# Task requirements
All of the data below should be set down again verbatim, without any images.

# Extracted entries
Content starts

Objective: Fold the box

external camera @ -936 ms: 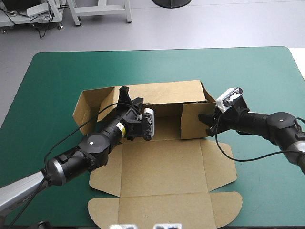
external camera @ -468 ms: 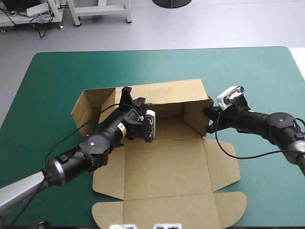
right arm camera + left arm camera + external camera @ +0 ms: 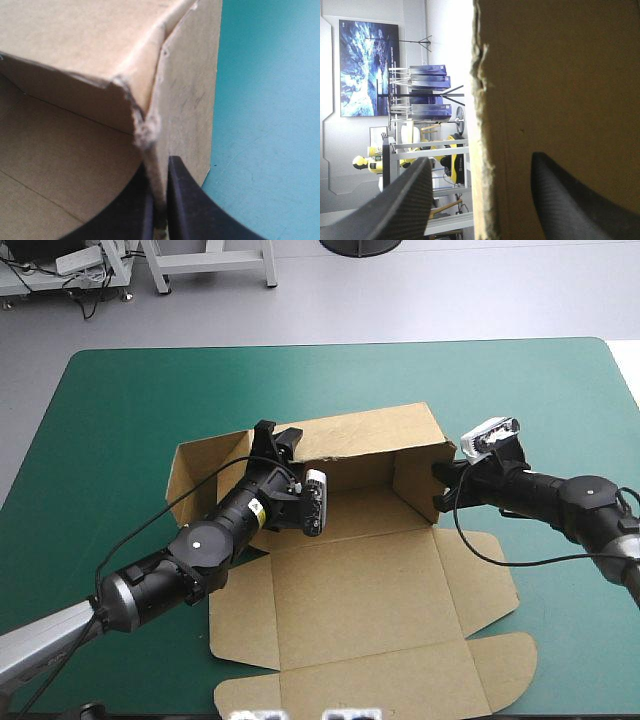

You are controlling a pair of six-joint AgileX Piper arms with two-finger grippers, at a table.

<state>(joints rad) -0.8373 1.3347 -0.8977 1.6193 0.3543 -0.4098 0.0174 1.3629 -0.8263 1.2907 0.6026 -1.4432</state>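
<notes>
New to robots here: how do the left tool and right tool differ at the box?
The left tool stands open, fingers apart astride the box's back wall; the right tool is pinched shut on its right side wall. The left tool reaches in over the board; the right tool comes from outside. Both are at raised walls.
</notes>
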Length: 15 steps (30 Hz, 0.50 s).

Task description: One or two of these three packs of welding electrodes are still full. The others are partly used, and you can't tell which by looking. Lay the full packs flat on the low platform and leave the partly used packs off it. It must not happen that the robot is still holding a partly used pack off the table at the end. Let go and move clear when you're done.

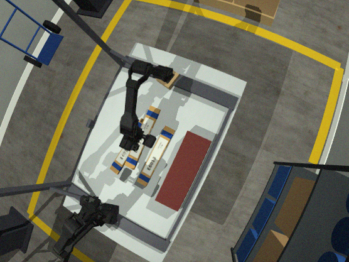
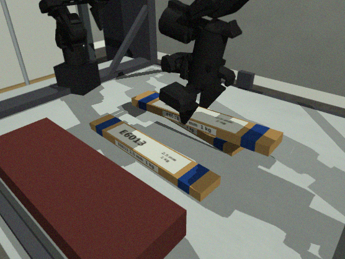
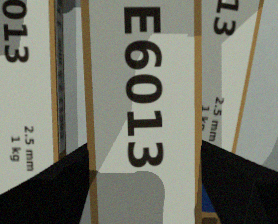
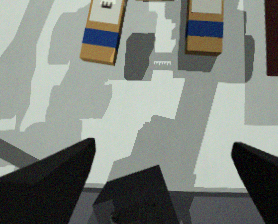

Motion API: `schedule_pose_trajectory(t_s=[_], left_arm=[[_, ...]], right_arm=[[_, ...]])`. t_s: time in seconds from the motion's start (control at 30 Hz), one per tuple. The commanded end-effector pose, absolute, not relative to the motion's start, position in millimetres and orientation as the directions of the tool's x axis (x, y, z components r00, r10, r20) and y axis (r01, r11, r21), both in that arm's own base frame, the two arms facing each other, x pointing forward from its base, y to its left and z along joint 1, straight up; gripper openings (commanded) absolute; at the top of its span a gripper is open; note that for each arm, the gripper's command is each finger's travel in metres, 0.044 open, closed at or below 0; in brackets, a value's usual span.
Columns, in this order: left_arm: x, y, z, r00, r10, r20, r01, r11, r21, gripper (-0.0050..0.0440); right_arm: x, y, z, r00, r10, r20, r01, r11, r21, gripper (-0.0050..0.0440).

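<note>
Looking first at the middle pack [image 1: 147,126] [image 2: 231,123] [image 3: 142,100] [image 4: 154,0] of rods: raised off the desk [image 1: 205,107] [image 2: 214,236] [image 4: 135,100], off the platform. Gripped across its width by the left claw [image 1: 138,143] [image 2: 197,110] [image 3: 145,150], label up, reading E6013. Partly covering, in the side view, the far pack [image 1: 116,168] [image 2: 219,143] [image 3: 235,80] [image 4: 100,45], lying on the desk. Toward the platform, lying flat on the desk: the near pack [image 1: 157,154] [image 2: 155,146] [image 3: 25,90] [image 4: 205,27]. Just beyond, on the desk: the low red platform [image 1: 183,170] [image 2: 87,181] [image 4: 272,40], with none of the packs on top. Farther out, well apart from the packs: the right claw [image 1: 108,214] [image 4: 163,146], wide open, holding nothing.
</note>
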<state>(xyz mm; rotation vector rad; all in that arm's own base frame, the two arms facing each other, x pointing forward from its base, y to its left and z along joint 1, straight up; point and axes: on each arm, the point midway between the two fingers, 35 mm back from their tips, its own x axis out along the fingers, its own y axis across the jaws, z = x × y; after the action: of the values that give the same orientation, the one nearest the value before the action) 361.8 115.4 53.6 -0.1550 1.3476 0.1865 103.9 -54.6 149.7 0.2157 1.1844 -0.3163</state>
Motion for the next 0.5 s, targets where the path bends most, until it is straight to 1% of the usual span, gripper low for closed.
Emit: schedule_pose_trajectory(t_s=[0.0, 0.47], left_arm=[[373, 119, 80, 0.276, 0.065, -0.959, -0.222, 0.975, 0.003, -0.005], [372, 119, 98, 0.277, 0.065, -0.959, -0.222, 0.975, 0.003, -0.005]], right_arm=[[105, -55, 156, 0.358, -0.136, -0.924, 0.351, 0.936, -0.002, 0.043], [105, -55, 156, 0.358, -0.136, -0.924, 0.351, 0.936, -0.002, 0.043]])
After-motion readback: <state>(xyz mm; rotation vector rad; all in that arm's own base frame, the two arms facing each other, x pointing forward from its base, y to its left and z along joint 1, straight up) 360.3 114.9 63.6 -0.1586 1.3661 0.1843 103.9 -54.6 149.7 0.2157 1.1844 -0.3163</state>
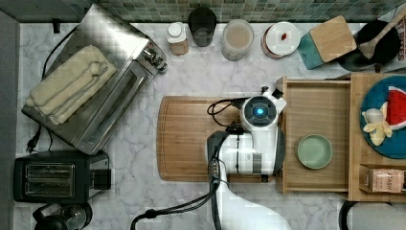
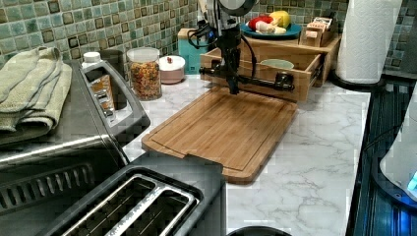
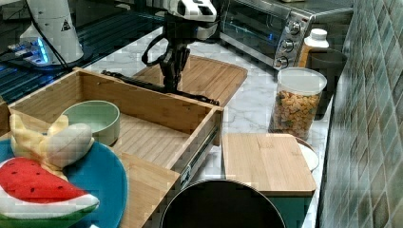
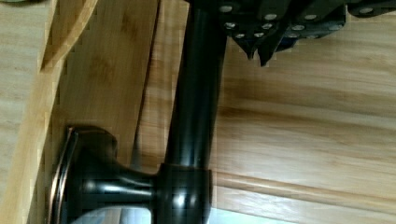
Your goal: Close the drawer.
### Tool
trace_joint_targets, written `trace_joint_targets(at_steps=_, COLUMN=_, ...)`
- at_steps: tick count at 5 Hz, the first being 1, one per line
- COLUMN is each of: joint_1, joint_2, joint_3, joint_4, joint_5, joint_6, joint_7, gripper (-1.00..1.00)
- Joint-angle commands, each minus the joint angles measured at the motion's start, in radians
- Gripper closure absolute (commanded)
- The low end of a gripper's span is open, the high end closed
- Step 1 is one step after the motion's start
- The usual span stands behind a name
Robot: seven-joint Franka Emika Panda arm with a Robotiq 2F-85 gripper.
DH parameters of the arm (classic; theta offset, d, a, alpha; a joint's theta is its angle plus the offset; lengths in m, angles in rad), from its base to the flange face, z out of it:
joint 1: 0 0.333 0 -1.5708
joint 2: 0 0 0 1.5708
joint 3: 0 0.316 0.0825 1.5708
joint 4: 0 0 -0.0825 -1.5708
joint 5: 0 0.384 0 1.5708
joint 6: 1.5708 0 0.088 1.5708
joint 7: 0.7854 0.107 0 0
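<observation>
Left view: drawer (image 2: 295, 73) pulled out from wooden stand, front over board (image 2: 221, 125) edge, green bowl (image 2: 277, 63) inside. Tool (image 2: 232, 87) hangs at black handle (image 2: 255, 81), outer side; wrist view shows fingertips (image 4: 257, 46) nearly together beside bar, gripping nothing. Drawer looks stiff, light, on side rails; should slide easily. Push flat on handle or front, near middle.
</observation>
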Motion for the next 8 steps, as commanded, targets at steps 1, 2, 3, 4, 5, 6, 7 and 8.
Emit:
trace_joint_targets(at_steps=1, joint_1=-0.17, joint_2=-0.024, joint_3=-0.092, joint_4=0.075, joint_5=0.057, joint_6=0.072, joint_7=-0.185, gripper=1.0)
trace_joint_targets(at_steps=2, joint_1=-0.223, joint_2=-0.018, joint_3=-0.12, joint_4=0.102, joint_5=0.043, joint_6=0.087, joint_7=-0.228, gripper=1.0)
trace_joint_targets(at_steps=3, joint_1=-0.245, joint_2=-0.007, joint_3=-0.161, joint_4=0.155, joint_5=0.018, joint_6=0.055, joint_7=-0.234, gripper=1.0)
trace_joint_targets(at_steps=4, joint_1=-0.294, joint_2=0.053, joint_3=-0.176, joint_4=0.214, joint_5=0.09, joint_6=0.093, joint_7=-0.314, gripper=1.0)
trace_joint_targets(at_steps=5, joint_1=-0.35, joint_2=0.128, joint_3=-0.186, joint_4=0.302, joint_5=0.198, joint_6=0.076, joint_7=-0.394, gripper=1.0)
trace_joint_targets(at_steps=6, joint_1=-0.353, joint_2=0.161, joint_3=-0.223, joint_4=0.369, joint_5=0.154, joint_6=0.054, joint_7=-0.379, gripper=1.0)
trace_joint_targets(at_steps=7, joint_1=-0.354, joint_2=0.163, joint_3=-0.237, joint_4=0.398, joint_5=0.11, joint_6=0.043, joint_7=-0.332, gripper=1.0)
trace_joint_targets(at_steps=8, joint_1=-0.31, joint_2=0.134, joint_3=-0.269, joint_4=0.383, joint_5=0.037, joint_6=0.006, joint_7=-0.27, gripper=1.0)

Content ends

# Solution for this exercise
Objective: Fold the box

external camera @ -936 ms: 
external camera @ -468 ms: 
right arm camera + left arm camera + external camera @ +0 ms: 

You are controlling a pair of six-joint AgileX Piper arms with two-finger grippers, at a table.

<state>(joints rad) -0.8373 1.3347 -0.8977 1.6193 0.3543 -0.4098 0.0174 1.3629 -0.8263 1.2907 0.6026 -1.4432</state>
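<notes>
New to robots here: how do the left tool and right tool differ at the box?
The left tool stands open, fingers apart astride the box's back wall; the right tool is pinched shut on its right side wall. The left tool reaches in over the board; the right tool comes from outside. Both are at raised walls.
</notes>
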Length: 15 steps (30 Hz, 0.50 s).

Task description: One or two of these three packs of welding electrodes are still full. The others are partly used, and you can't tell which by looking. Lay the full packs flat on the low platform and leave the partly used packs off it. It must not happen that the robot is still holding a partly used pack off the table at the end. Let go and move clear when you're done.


Motion API: `schedule_pose_trajectory(t_s=[_], left_arm=[[_, ...]], right_arm=[[_, ...]])`. t_s: time in seconds from the motion's start (control at 30 Hz), one per tuple. The commanded end-effector pose, absolute, not relative to the motion's start, position in millimetres and orientation as the directions of the tool's x axis (x, y, z components r00, r10, r20) and y axis (r01, r11, r21), both in that arm's own base frame, the two arms facing each other, x pointing forward from its base, y to its left and z along joint 1, straight up; gripper openings (commanded) absolute; at the top of its span a gripper is open; note that for each arm, the gripper's command is each finger's travel in metres, 0.044 open, closed at or below 0; in brackets, a value's usual span.
Columns, in this order: left_arm: x, y, z, r00, r10, r20, r01, r11, r21, gripper (-0.0050..0.0440); right_arm: x, y, z, r00, r10, r20, r01, r11, r21, gripper (-0.0050..0.0440).

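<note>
Looking first at the middle pack [image 1: 147,126] [image 2: 231,123] [image 3: 142,100] [image 4: 154,0] of rods: raised off the desk [image 1: 205,107] [image 2: 214,236] [image 4: 135,100], off the platform. Gripped across its width by the left claw [image 1: 138,143] [image 2: 197,110] [image 3: 145,150], label up, reading E6013. Partly covering, in the side view, the far pack [image 1: 116,168] [image 2: 219,143] [image 3: 235,80] [image 4: 100,45], lying on the desk. Toward the platform, lying flat on the desk: the near pack [image 1: 157,154] [image 2: 155,146] [image 3: 25,90] [image 4: 205,27]. Just beyond, on the desk: the low red platform [image 1: 183,170] [image 2: 87,181] [image 4: 272,40], with none of the packs on top. Farther out, well apart from the packs: the right claw [image 1: 108,214] [image 4: 163,146], wide open, holding nothing.
</note>
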<state>(xyz mm; rotation vector rad; all in that arm's own base frame, the two arms facing each other, x pointing forward from its base, y to its left and z along joint 1, straight up; point and axes: on each arm, the point midway between the two fingers, 35 mm back from their tips, its own x axis out along the fingers, its own y axis across the jaws, z = x × y; after the action: of the values that give the same orientation, the one nearest the value before the action) 361.8 115.4 53.6 -0.1550 1.3476 0.1865 103.9 -54.6 149.7 0.2157 1.1844 -0.3163</state>
Motion for the next 0.5 s, targets where the path bends most, until it is straight to 1% of the usual span, gripper low for closed.
Emit: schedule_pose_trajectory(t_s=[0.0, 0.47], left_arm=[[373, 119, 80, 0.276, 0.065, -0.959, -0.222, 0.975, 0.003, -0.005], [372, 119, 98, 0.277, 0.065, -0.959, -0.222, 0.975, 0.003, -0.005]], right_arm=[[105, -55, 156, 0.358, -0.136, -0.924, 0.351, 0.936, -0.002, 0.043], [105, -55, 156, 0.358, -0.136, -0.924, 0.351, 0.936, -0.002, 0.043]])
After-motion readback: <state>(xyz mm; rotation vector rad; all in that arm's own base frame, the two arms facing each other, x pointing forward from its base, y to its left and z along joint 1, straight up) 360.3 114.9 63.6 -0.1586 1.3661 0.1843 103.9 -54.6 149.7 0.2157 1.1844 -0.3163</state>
Your goal: Close the drawer.
### Tool
trace_joint_targets, written `trace_joint_targets(at_steps=_, COLUMN=_, ...)`
- at_steps: tick count at 5 Hz, the first being 1, one per line
- COLUMN is each of: joint_1, joint_2, joint_3, joint_4, joint_5, joint_6, joint_7, gripper (-1.00..1.00)
- Joint-angle commands, each minus the joint angles measured at the motion's start, in radians
- Gripper closure absolute (commanded)
- The low end of a gripper's span is open, the high end closed
- Step 1 is one step after the motion's start
- The usual span stands behind a name
Robot: seven-joint Franka Emika Panda arm with a Robotiq 2F-85 gripper.
DH parameters of the arm (classic; theta offset, d, a, alpha; a joint's theta is its angle plus the offset; lengths in m, angles in rad), from its base to the flange face, z out of it:
joint 1: 0 0.333 0 -1.5708
joint 2: 0 0 0 1.5708
joint 3: 0 0.316 0.0825 1.5708
joint 4: 0 0 -0.0825 -1.5708
joint 5: 0 0.384 0 1.5708
joint 6: 1.5708 0 0.088 1.5708
joint 7: 0.7854 0.107 0 0
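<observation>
Left view: drawer (image 2: 295, 73) pulled out from wooden stand, front over board (image 2: 221, 125) edge, green bowl (image 2: 277, 63) inside. Tool (image 2: 232, 87) hangs at black handle (image 2: 255, 81), outer side; wrist view shows fingertips (image 4: 257, 46) nearly together beside bar, gripping nothing. Drawer looks stiff, light, on side rails; should slide easily. Push flat on handle or front, near middle.
</observation>
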Motion for the next 8 steps, as commanded, targets at steps 1, 2, 3, 4, 5, 6, 7 and 8.
Emit:
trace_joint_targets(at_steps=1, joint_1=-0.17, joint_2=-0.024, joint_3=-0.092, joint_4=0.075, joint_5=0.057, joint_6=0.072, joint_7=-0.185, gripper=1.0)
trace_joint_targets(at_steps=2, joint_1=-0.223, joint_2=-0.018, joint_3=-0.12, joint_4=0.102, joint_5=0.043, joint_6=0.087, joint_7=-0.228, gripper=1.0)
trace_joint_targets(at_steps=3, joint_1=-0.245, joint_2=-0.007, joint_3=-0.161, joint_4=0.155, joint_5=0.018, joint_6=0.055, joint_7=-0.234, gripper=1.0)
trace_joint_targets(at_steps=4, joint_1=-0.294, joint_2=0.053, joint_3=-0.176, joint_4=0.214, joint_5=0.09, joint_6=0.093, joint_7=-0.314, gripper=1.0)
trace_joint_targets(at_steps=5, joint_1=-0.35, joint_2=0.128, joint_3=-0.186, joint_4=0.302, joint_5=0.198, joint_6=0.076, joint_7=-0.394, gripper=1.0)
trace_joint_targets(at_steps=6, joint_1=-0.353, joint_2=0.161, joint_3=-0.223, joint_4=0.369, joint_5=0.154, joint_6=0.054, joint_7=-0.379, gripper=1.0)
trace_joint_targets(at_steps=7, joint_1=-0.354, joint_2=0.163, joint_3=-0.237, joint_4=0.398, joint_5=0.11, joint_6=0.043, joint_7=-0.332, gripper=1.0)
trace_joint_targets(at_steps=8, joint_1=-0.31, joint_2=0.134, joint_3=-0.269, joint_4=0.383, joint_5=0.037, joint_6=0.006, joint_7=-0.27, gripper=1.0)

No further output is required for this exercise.